By September 20, units of the Belorussian Front had reached the Vilno-Kobrin line, and on September 21-23, fighters of the Ukrainian Front occupied the territory of Western Ukraine. In the Lvov region and in a number of other places, clashes between Soviet troops and the Wehrmacht occurred, but in the end, the USSR and German units were separated.
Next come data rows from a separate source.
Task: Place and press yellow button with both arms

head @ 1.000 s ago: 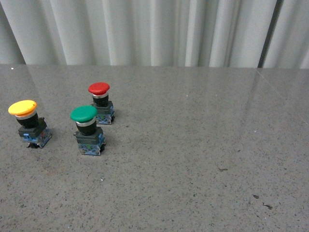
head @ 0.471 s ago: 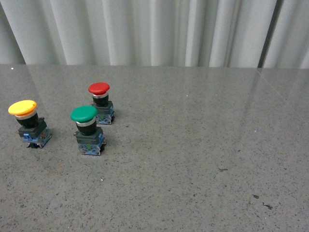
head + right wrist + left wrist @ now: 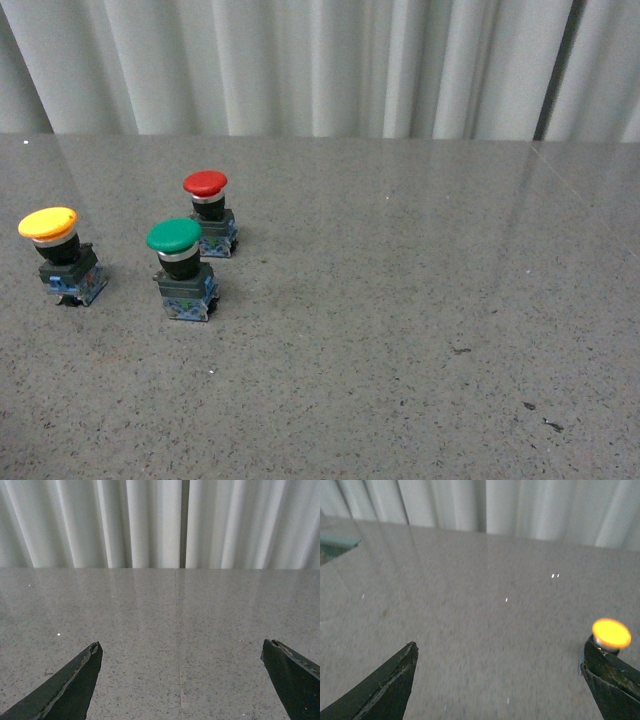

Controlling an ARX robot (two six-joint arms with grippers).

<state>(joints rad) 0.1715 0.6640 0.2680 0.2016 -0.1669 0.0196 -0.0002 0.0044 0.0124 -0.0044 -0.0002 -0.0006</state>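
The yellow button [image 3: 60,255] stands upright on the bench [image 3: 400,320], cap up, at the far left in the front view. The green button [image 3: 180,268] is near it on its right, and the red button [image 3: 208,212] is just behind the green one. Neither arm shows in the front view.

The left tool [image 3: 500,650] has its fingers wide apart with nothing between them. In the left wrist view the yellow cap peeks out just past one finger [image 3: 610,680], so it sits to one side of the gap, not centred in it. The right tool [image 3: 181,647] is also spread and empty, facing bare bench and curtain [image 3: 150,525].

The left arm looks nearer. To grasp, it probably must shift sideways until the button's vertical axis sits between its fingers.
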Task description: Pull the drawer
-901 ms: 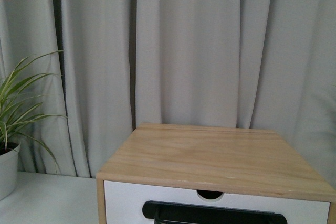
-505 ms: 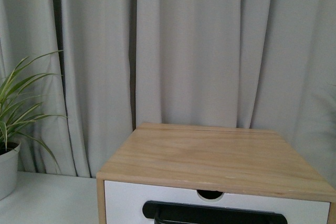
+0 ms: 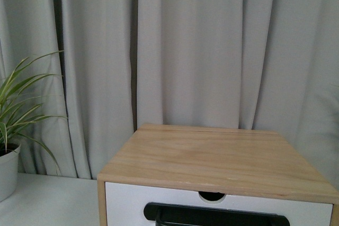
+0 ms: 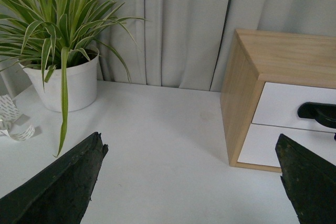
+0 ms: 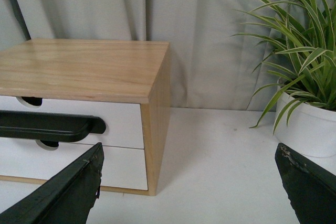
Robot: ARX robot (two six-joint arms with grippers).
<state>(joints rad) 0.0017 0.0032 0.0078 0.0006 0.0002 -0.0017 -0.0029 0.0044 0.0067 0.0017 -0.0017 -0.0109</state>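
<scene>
The drawer (image 3: pixel 127 199) is the upper white front of a light-wood cabinet (image 3: pixel 212 154), with a half-round notch in its top edge and a black bar handle (image 3: pixel 212 215). It sits flush with the cabinet's frame. In the left wrist view the drawer (image 4: pixel 286 103) and its handle (image 4: pixel 317 113) lie off to one side of my open left gripper (image 4: pixel 189 142), well apart from it. My right gripper (image 5: pixel 189 150) is open too, with the drawer (image 5: pixel 118 124) and handle (image 5: pixel 52 124) off to its side. Nothing is between either pair of fingers. Neither gripper shows in the front view.
A second white front (image 5: pixel 121 163) lies under the drawer. A potted spider plant (image 4: pixel 58 51) stands on the white table (image 4: pixel 157 145) on the cabinet's left, another plant (image 5: pixel 304 93) on its right. Grey curtains (image 3: pixel 185 51) hang behind. White tape (image 4: pixel 10 121) lies by the left pot.
</scene>
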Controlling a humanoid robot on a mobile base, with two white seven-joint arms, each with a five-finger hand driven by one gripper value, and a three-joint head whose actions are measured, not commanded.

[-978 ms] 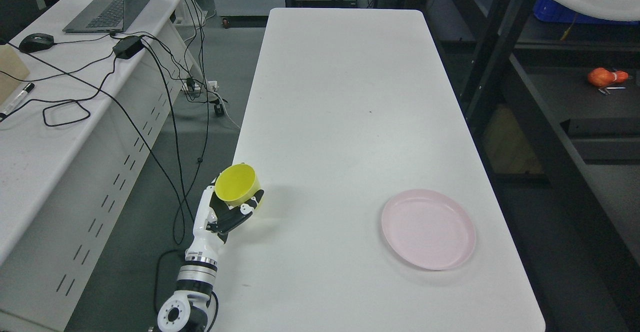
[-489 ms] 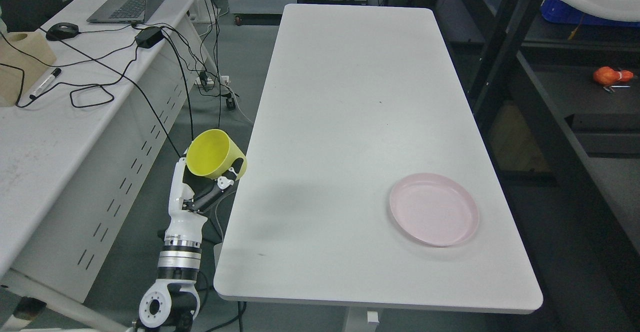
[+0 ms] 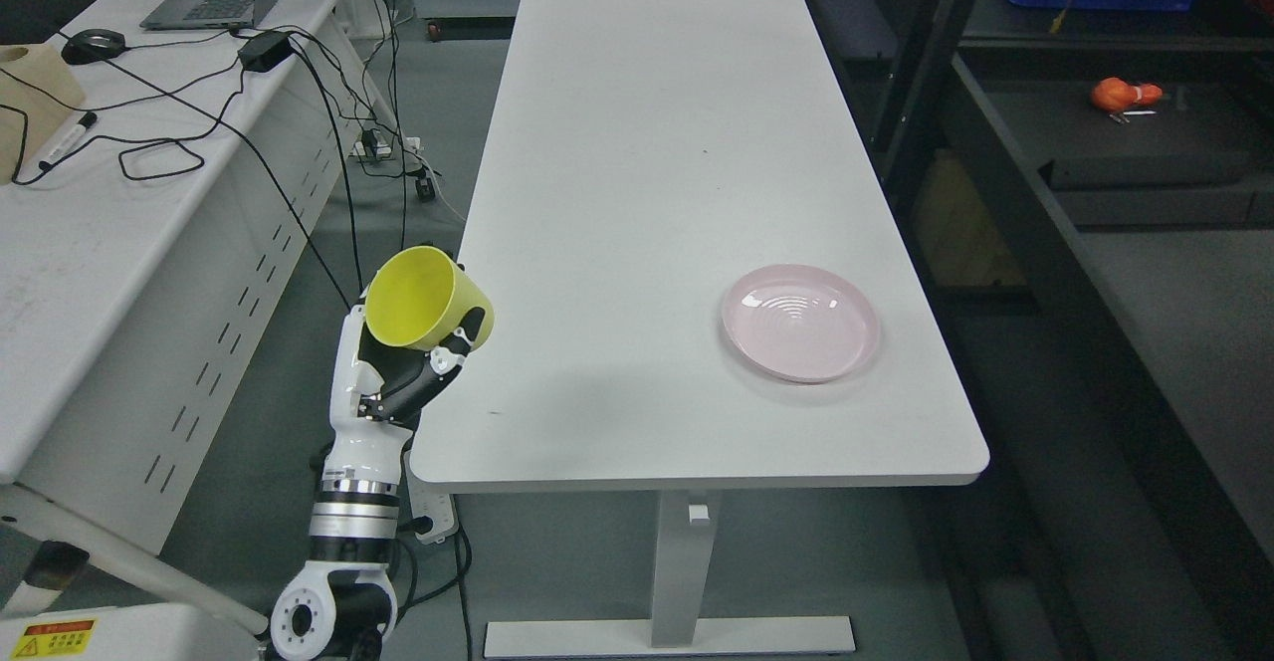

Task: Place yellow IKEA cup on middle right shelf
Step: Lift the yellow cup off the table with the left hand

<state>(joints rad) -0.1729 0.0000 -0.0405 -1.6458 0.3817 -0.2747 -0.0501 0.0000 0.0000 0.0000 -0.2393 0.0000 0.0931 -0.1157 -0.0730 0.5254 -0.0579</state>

Local residents greeted the Red Army soldiers as liberators.

“The attitude of the local population to what was happening was determined by the fact that for the Ukrainians and Belarusians living there, the main enemy was the Polish gendarmes who oppressed them,” military historian Sergei Perelygin emphasized in a conversation with RT.

On September 28, the USSR and Germany signed a border treaty that largely coincided with the Curzon Line. The Vilnius region was initially annexed to the Belarusian SSR, but in 1940 the Soviet leadership transferred it to Lithuania.

On October 22, elections were held to the People's Assemblies of Western Ukraine and Western Belarus. The elected deputies proclaimed Soviet power in the former Polish territories and appealed to the Supreme Soviet of the USSR with a request to reunite the Ukrainian and Belarusian peoples. On November 1-2, 1939, Western Ukraine and Western Belarus officially became part of the USSR.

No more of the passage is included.